[OpenVINO] Connect beam_idx input to Linear Attention Layers (CausalConv, SSM, GDN) (huggingface#1619)

rkazants · web-flow · commit 42d3f63a5b45 · 2026-03-02T23:10:50.000+04:00
* [OpenVINO] Support beam search for Linear Attention Layers (CausalConv, SSM, GDN) * Fix formatting issue * Remove unneeded import * Apply correct patching for attention mask * Deprecate arguments in fuse in a correct way * Apply suggestions from code review * Correct elements in not_ov_cache_inputs * Check that cache input names provided * Fix documentation for fuse_cache_reorder Signed-off-by: Kazantsev, Roman <roman.kazantsev@intel.com> * Apply suggestions from code review * Apply suggestion from @rkazants * Apply suggestions from code review * Apply suggestions from code review * Update optimum/exporters/openvino/stateful.py * Apply suggestion from @rkazants * Apply suggestion from @rkazants * Apply suggestion from @rkazants * Fix internal function get_kv_ssm_tensor_names Signed-off-by: Kazantsev, Roman <roman.kazantsev@intel.com> --------- Signed-off-by: Kazantsev, Roman <roman.kazantsev@intel.com>
diff --git a/optimum/exporters/openvino/model_patcher.py b/optimum/exporters/openvino/model_patcher.py
@@ -7353,7 +7353,7 @@ def granite_moe_hybrid_update_causal_mask(
     return causal_mask
 
 
-class GraniteMoeHybridModelPatcher(ModelPatcher):
+class GraniteMoeHybridModelPatcher(OVDecoderModelPatcher):
     def __init__(
         self,
         config: "OnnxConfig",
diff --git a/optimum/exporters/openvino/stateful.py b/optimum/exporters/openvino/stateful.py
@@ -53,22 +53,23 @@ def fuse_cache_reorder(
     gather_dim: int,
 ):
     """
-    Fuses reored_cache during generate cycle into ov.Model. Used with stateful models, because we can not modify model state directly.
+    Fuses reordered_cache during generate cycle into ov.Model.
+    Used with stateful models, because we can not modify model state directly.
 
-    Adds a new beam_idx parameter and Gather op per each kv-cache input in a given model.
-    Should be run before make_stateful. Implements optimumum's _reorder_cache
+    Adds a new beam_idx parameter and Gather op per each cache input in a given model.
+    Should be run before make_stateful. Implements optimum's _reorder_cache
     inside the model in the beginning of each iteration.
     Gather works along given gather_dim dimension that may vary from model to model.
-    KV-cache inputs are identified based on names in key_value_input_names.
-    Append the new beam_idx parameter to not_kv_inputs.

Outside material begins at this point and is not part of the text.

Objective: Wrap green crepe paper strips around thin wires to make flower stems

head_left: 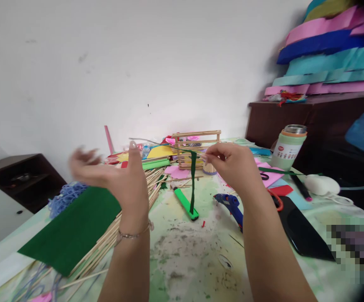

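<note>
Raised over the table, my right hand (232, 161) pinches one end of a thin wire (157, 143) between thumb and fingertips. A narrow dark green strip (193, 176) hangs from the wire near that grip, and green covers part of the wire there. My left hand (115, 176) is open, thumb up and fingers spread, with the fingers blurred by motion. Its thumb tip lies close to the wire's far end; whether they touch I cannot tell. Below the strip lies a bright green utility knife (185, 203). A blue glue gun (229, 203) lies left of my right forearm.
On the left are a dark green sheet (75, 226), bamboo sticks (106, 235) and blue yarn (67, 199). A stick frame (197, 133) stands at the back. A black phone (304, 230), red scissors (278, 201) and an uncapped bottle (289, 147) are on the right.
</note>
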Tool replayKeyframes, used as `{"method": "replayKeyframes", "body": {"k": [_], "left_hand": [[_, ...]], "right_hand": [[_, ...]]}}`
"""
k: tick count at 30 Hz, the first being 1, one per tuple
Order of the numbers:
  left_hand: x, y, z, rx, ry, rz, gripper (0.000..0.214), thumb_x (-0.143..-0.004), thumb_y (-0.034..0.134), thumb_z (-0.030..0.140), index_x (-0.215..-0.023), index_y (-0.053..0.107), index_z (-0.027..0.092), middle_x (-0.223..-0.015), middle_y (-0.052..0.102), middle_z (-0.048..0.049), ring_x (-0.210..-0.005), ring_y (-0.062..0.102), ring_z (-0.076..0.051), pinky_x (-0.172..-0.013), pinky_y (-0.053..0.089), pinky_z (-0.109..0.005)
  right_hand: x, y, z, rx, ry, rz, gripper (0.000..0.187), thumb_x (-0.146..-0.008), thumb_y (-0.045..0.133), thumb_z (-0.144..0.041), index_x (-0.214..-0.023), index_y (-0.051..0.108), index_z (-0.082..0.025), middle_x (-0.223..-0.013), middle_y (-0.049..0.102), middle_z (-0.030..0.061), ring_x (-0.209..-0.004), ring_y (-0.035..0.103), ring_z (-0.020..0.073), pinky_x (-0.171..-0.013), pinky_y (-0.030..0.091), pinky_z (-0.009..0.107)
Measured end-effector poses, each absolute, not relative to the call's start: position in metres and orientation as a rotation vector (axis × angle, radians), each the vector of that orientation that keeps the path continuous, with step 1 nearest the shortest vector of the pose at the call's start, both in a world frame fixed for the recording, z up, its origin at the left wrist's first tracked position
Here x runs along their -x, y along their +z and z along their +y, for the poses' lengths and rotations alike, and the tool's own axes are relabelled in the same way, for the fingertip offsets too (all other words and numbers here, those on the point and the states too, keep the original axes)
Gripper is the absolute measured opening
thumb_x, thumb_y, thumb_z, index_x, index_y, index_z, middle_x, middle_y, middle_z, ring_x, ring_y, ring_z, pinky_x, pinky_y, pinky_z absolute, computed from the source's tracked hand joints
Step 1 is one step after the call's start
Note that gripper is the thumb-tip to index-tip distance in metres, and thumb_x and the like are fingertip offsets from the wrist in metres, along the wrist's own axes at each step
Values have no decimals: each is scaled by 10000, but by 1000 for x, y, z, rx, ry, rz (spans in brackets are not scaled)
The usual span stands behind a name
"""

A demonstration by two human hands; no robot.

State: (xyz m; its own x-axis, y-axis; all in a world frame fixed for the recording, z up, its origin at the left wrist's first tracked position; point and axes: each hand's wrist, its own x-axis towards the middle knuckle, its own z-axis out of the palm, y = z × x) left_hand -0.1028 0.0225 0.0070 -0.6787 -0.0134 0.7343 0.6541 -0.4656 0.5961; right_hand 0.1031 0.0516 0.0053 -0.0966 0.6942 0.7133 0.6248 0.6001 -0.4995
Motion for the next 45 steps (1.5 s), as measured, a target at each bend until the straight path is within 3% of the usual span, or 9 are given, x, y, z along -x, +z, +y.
{"method": "replayKeyframes", "body": {"k": [2, 6, 10, 15, 18, 23, 32, 40, 45], "left_hand": [[107, 11, 12, 1157, -1814, -1195, 750, -651, 792, 393, -1301, 460, 224, -1353, 454, -86, -1260, 390, -315, -1041, 303, -461], [106, 14, 7, 2095, -1386, -1270, 256, -778, 701, 305, -1033, 691, 286, -1042, 704, -41, -1053, 589, -274, -1055, 257, -452], [104, 7, 19, 2280, -1647, -1351, 140, -740, 713, 216, -826, 775, 307, -788, 734, -36, -811, 628, -248, -883, 373, -375], [105, 1, 23, 2169, -1935, -1456, 239, -698, 707, 135, -848, 791, 300, -720, 733, -7, -719, 626, -214, -707, 413, -297], [103, 1, 21, 2177, -1872, -1474, 238, -752, 684, 182, -938, 779, 296, -667, 719, 4, -637, 598, -182, -631, 400, -281], [97, 2, 18, 2324, -1740, -1526, 365, -830, 616, 225, -1188, 675, 263, -666, 719, 2, -475, 536, -132, -551, 396, -281], [93, 5, 16, 2543, -2182, -1535, 242, -838, 640, 362, -1022, 616, 206, -676, 708, -41, -404, 596, -149, -417, 395, -267], [90, 7, 14, 2564, -2048, -1635, 166, -888, 568, 330, -941, 616, 180, -605, 664, 6, -348, 509, -77, -408, 410, -215], [89, 9, 14, 2654, -2017, -1665, 163, -907, 537, 317, -908, 599, 166, -594, 645, 26, -344, 477, -46, -394, 374, -174]], "right_hand": [[-106, 6, 51, 1032, 96, -1810, 95, -778, 636, -199, -733, 718, -213, -665, 677, 8, -627, 560, 146, -599, 380, 290], [-107, 7, 47, 910, 188, -1860, 96, -785, 646, -183, -722, 710, -217, -708, 697, 1, -675, 609, 150, -624, 422, 276], [-105, 9, 45, 887, 5, -1842, 77, -801, 664, -213, -750, 714, -240, -749, 704, 7, -754, 620, 187, -749, 455, 342], [-98, 13, 36, 799, -378, -1537, 180, -828, 638, -232, -1001, 687, -236, -1146, 669, 93, -1119, 554, 275, -1007, 358, 462], [-95, 15, 30, 791, -194, -1452, 136, -844, 621, -307, -919, 677, -209, -1002, 681, 103, -946, 609, 238, -859, 459, 403], [-86, 10, 37, 939, 710, -1702, 271, -753, 706, -433, -848, 709, -179, -728, 687, 41, -623, 588, 153, -559, 452, 288], [-78, -1, 54, 673, 849, -1693, 116, -774, 689, -296, -800, 738, -194, -773, 710, 25, -729, 627, 156, -698, 489, 318], [-85, 0, 54, 722, 843, -1635, 176, -741, 706, -273, -890, 752, -190, -763, 722, 35, -680, 618, 153, -649, 482, 314], [-91, 0, 57, 659, 1150, -1726, 191, -715, 730, -302, -872, 757, -196, -777, 718, 26, -690, 606, 140, -673, 480, 307]]}}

+    Inputs with cache states (with key, value, and fixed-sized cache) are identified based on names in `key_value_input_names`.
+    Append the new beam_idx parameter to `not_kv_inputs`.
 
     Parameters:
       ov_model (`ov.Model`):
           openvino model for processing
       not_kv_inputs (`List[str]`):
-          list of input nodes in model that not related to past key values
+          list of input nodes in model that not related to cache states
       key_value_input_names (`List[str]`):
-          list of names for key value input layers
+          list of names for input layers with key, value, and fixed-sized cache states
       gather_dim (int):
           dimension for gathering cache during reorder pass
     """
@@ -262,13 +263,11 @@ def insert_state_for_nodes(model: ov.Model, nodes):
 
 
 def patch_stateful_hybrid_ssm(ov_model: ov.Model):
-    from openvino._offline_transformations import apply_make_stateful_transformation
-
     def get_kv_ssm_tensor_names(ssm_prefix_names: list, kv_prefix_names: list, ov_tensors):
         # return tensor names of model inputs/outputs tensors with KV and SSM states
         kv_names = []
         ssm_names = []
-        other_names = []
+        other_tensors = []
         for ov_tensor in ov_tensors:
             ov_tensor_names = ov_tensor.get_names()
             is_kv_or_ssm = False
@@ -282,36 +281,28 @@ def get_kv_ssm_tensor_names(ssm_prefix_names: list, kv_prefix_names: list, ov_te
                     is_kv_or_ssm = True
                     break
             if not is_kv_or_ssm:
-                other_names.append(ov_tensor_name)
-        return kv_names, ssm_names, other_names
+                other_tensors.append(ov_tensor)
+        return kv_names, ssm_names, other_tensors
 
     ssm_prefix_input_names = ["cache_params.past.ssm", "cache_params.past.conv"]
     kv_prefix_input_names = ["cache_params.past.key", "cache_params.past.value"]
-    kv_input_names, ssm_input_names, other_input_names = get_kv_ssm_tensor_names(
+    kv_input_names, ssm_input_names, not_cache_inputs = get_kv_ssm_tensor_names(
         ssm_prefix_input_names, kv_prefix_input_names, ov_model.inputs
     )
-    not_kv_inputs = ssm_input_names + other_input_names
+    cache_inputs = kv_input_names + ssm_input_names
 
     ssm_prefix_output_names = ["cache_params.present.ssm", "cache_params.present.conv"]
     kv_prefix_output_names = ["cache_params.present.key", "cache_params.present.value"]
     kv_output_names, ssm_output_names, _ = get_kv_ssm_tensor_names(
         ssm_prefix_output_names, kv_prefix_output_names, ov_model.outputs
     )
+    cache_outputs = kv_output_names + ssm_output_names
 
     # hybrid models can contain transformer blocks as well
     # so KV tensors must be handled properly
     batch_dim = 0
-    if kv_input_names is not None and len(kv_input_names) > 0:
-        fuse_cache_reorder(ov_model, not_kv_inputs, kv_input_names, batch_dim)
-        make_stateful(ov_model, not_kv_inputs, kv_input_names, kv_output_names, batch_dim)
-
-    # create states for SSM cache
-    input_output_map = {}
-    for cache_name_pair in zip(ssm_input_names, ssm_output_names):
-        input_output_map[cache_name_pair[0]] = cache_name_pair[1]
-
-    apply_make_stateful_transformation(ov_model, input_output_map)
-    build_state_initializer(ov_model, batch_dim)
+    fuse_cache_reorder(ov_model, not_cache_inputs, cache_inputs, batch_dim)
+    make_stateful(ov_model, not_cache_inputs, cache_inputs, cache_outputs, batch_dim)
 
 
 def patch_stateful(config: PretrainedConfig, ov_model: ov.Model):